Area agencies have already saved several people from the water this year.

Coast Guard personnel on the high seas and inland waterways, first responders on the beaches, and state park rangers all are singing the same tune as the seasonal beach and boating season begins to warm up: Be safe, and take precautions.

In the water

North Topsail Beach first responders answered three calls last weekend related to swimmers in distress. Three people, including a juvenile, were rescued but a couple of people were transported for medical attention.

According to a release, town officials believe the swimmers were caught in a rip current.

Rip currents are formed when tidal wash returns to the ocean - aided by winds - forming a river perpendicular to the beach that can flush swimmers caught in its flow out to sea. Rip Currents are normally 10-to-30 yards wide, and are easily identified in the surf zone by such characteristics as a discoloration of the water that extends in a bank offshore, or a foam or seaweed streak extending seaward from the breakers.

Atlantic Beach Fire and Rescue Chief Adam Snyder says swimmers caught in a rip tide shouldn’t panic.

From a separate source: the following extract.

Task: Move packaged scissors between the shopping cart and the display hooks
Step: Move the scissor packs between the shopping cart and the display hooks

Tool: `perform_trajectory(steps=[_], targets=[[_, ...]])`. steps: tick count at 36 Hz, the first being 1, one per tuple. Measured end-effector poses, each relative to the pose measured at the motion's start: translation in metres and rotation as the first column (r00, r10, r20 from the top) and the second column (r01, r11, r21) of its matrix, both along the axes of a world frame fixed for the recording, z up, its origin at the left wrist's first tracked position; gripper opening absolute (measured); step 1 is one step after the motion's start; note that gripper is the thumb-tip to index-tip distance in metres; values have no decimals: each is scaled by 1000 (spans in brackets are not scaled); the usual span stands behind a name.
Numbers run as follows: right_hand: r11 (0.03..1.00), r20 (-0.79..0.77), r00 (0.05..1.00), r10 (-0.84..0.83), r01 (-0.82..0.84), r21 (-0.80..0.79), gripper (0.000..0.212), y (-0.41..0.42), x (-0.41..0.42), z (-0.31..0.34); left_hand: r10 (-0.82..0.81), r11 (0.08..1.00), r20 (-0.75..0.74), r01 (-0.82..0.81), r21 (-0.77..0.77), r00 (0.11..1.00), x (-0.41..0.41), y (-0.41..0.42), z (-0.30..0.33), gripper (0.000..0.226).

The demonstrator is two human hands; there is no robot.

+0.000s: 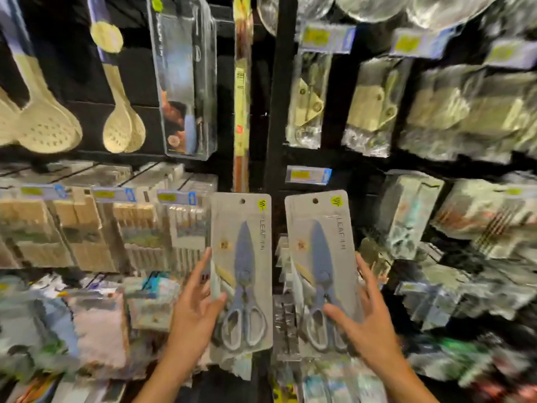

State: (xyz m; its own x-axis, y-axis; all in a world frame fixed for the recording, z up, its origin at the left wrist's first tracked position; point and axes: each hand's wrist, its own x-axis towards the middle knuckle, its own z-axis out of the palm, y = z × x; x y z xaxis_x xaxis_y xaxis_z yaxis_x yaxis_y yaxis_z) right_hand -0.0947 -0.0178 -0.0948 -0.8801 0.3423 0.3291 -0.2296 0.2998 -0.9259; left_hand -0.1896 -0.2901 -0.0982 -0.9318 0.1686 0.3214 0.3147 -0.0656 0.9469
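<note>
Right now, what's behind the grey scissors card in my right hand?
Behind the right grey scissors card, a black upright panel and blurred clear-wrapped packets show around its edges. Whatever lies directly behind it, including any hook, is covered.

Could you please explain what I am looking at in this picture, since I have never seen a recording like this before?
There is no machine here. A person wears a wide-angle camera on the head, so the single picture looks forward and down at their own two bare hands in front of a shop display wall.

The left hand holds one pack of scissors upright by its edge, thumb on the front. The right hand holds a second, matching pack the same way. Each card has a hanging hole at the top.

Behind hang other goods: pale slotted spoons upper left, a boxed utensil, and yellow price tags. Much of the rest is blurred. No shopping cart shows.
</note>
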Motion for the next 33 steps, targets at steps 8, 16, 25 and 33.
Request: perform_trajectory(steps=[8, 16, 25, 33], targets=[[995, -19, 994, -104, 104, -3, 90, 77, 51, 12, -111, 989, 15, 109, 105, 994, 21, 85, 15, 76], [982, -52, 981, -185, 182, -52, 96, 181, 95, 6, -154, 982, 12, 151, 113, 988, 46, 201, 21, 77], [976, -53, 978, -203, 198, -91, 97, 274, 106, -3, -180, 981, 45, 175, 88, 983, 64, 286, 23, 85], [979, -34, 984, -173, 169, -110, 98, 307, 77, -17, -167, 984, 42, 165, 64, 985, 50, 312, 28, 82]])
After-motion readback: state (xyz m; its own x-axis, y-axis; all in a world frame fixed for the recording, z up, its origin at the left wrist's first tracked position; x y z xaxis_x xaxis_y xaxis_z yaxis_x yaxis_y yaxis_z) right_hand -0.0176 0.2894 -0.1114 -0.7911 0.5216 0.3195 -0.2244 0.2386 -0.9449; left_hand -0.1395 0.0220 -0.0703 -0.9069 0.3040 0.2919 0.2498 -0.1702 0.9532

“If a swimmer finds themselves in a rip tide, they need to swim parallel to the shore until they’re out of the rip," he said.

Snyder and his team of 14 lifeguards are ready to make Atlantic Beach safe.

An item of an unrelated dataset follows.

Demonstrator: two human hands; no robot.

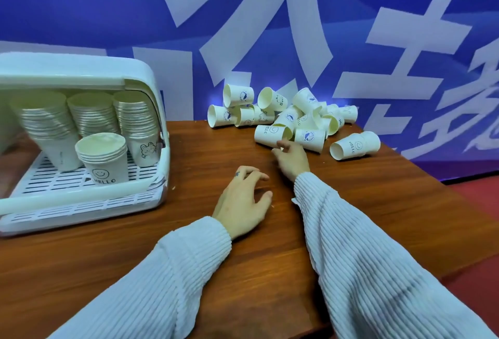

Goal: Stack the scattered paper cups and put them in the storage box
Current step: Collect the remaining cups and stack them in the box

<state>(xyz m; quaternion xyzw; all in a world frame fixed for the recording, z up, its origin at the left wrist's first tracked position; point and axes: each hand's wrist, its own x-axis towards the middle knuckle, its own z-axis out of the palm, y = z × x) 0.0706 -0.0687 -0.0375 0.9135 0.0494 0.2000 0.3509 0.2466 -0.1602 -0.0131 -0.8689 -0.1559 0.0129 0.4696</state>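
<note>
Several white paper cups (pixel 286 116) lie scattered in a pile at the far side of the wooden table (pixel 189 244), against the blue backdrop. My right hand (pixel 293 159) reaches toward the pile with relaxed fingers, its fingertips at the mouth of a "HELLO" cup (pixel 271 133) lying on its side. My left hand (pixel 243 201) rests on the table with loosely spread fingers and holds nothing. The white storage box (pixel 81 128) stands open at the left; inside are three tall cup stacks and a short stack (pixel 104 157) in front.
A pair of nested cups (pixel 355 145) lies apart at the right of the pile. The table's right edge runs diagonally, with red floor (pixel 475 203) beyond it. The blue backdrop (pixel 270 28) with large white characters stands right behind the cups.
</note>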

"We’ll have life guards on the beach beginning Memorial Day weekend through mid-August from 9 a.m. until 6 p.m.," he said. “Our lifeguards are out there to prevent people from getting into bad situations."

Snyder says would-be good Samaritans who see a swimmer in danger should call 911 first and not attempt to make the rescue by themselves. More times than not, the would-be rescuer is the person who drowns while trying to save the person in need.

Already Atlantic Beach first responders have saved two people from the surf with non-life threatening injuries, according to Snyder.

A few miles down the coast from Atlantic Beach, Emerald Isle officials are in the process of training and orienting their life guards.

“On any given day, we’ll have six guards on the beach manning the life guard stands at the eastern and western regional access parks, including four on patrol using all-terrain vehicles," said Emerald Isle Fire Chief Bill Walker.

In 2017, Walker said two people off Emerald Isle’s beaches drowned. Though already this season they’ve had a couple of water rescues, none have been fatal.

“Our guards are out on the beach watching the water and educating the people,” Walker said.

On the water

U.S. Coast Guard officials advise recreational boaters to review their safety procedures and equipment before leaving the dock.

“Have a float plan in place before you take to the water,” advised Hammocks Beach State Park Ranger Jake Vitak.

The state park off Hammocks Beach Road in Swansboro offers a boat dock as well as a kayak and canoe launch from its mainland facility, plus more than 3.5 miles of beach front on nearby Bear Island.

“We have a designated, protected area of beach on Bear Island manned by lifeguards beginning May 26 and running through Labor Day,” Vitak said, adding that approximately 200 yards of the beach is protected, but swimmers enter the remaining waterfront at their own risk.

USCG Emerald Isle Station Chief Clint Spivey says proper personal floatation devices (PFD) is not only a must, it is requirement.

“There must be a PFD onboard for every passenger and children 12 years of age and lower are required to have one on at all times while the boat is in the water,” Spivey said.

Spivey has seen activity increase on the water over the past four weekends and has dispatched his crews to six calls last weekend for a kayaker in distress and people in the water.

“We had a cabin fire in a boat motoring southbound in the Intracoatal Waterway south of Swansboro two weeks ago. The boaters were not hurt and the fire was put out,” Spivey said.

Spivey said boaters need to be aware of tides and water levels when navigating ocean inlets.

“The ocean buoy in Bogue Inlet is ‘off-station’ so boaters need to watch the depth when transiting this channel,” Spivey said.